I believe you are confused about facts and opinions.
The fact is, and I quote:
“'April Fools' Day' is not consistent with our cultural tradition, or socialist core values,” state news agency Xinhua announced on social media Friday. “Hope nobody believes in rumors, makes rumors or spreads rumors.”
What you are suggesting is the opinion of the WSJ editor on this matter.
This is a relatively well educated and intelligent forum population. Simplistic Communist Party propaganda isn't persuasively here.
There are a few hundred too many billionaires in Chinese government for anyone to believe that honesty and integrity and socialism are Chinese government values.
And the Chinese Communist government has no tradition -- is it a decent tyranny imposed on the Chinese people.
Honesty and integrity has always been part of the China's cultural tradition and it was recently added into list of "socialist core values". It is reflective of the general consensus of population on the core characteristics of a Chinese person, and not related to the Chinese government specifically.

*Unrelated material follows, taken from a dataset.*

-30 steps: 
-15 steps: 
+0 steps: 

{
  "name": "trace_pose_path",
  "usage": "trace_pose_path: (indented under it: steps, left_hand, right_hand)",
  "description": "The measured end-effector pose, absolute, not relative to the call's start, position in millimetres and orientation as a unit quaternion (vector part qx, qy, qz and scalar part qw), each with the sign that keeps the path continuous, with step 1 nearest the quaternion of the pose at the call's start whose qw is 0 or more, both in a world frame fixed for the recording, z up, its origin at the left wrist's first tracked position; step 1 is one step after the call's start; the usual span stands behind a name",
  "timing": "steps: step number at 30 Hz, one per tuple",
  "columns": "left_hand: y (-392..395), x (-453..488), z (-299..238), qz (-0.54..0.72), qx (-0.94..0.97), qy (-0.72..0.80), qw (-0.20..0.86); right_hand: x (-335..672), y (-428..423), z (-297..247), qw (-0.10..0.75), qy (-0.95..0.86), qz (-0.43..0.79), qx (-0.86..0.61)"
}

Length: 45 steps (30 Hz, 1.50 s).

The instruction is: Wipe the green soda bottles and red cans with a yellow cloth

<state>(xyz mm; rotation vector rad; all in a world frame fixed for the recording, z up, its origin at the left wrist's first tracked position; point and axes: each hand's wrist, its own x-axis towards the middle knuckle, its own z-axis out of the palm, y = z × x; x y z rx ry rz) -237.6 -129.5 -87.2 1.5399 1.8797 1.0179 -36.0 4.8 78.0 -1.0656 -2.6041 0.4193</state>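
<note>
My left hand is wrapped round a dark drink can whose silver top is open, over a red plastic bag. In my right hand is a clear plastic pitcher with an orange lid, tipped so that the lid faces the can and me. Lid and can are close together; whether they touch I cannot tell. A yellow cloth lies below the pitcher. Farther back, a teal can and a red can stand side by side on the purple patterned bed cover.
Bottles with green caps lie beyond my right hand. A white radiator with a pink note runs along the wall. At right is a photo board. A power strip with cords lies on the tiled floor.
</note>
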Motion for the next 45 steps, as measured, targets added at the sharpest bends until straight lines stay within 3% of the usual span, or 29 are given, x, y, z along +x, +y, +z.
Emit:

Your rhetoric is in the style of propaganda/PR-speak. Are you implying that honesty and integrity are frowned upon in other countries? In any civilized place, the general consensus is that honesty and integrity are virtues and make a person better.
The argument at hand is that clearly the Chinese government can't take a joke (among many other things, including the whole controlling/oppression thing), and the people of many other countries laugh about it because we find it amusing. It doesn't make us dishonest or bad people, just because we don't talk about how these are our "core values" and part of "cultural tradition."
The fact is, and I quote: “'April Fools' Day' is not consistent with our cultural tradition, or socialist core values,” state news agency Xinhua announced on social media Friday. “Hope nobody believes in rumors, makes rumors or spreads rumors.”
What you are suggesting is the opinion of the WSJ editor on this matter.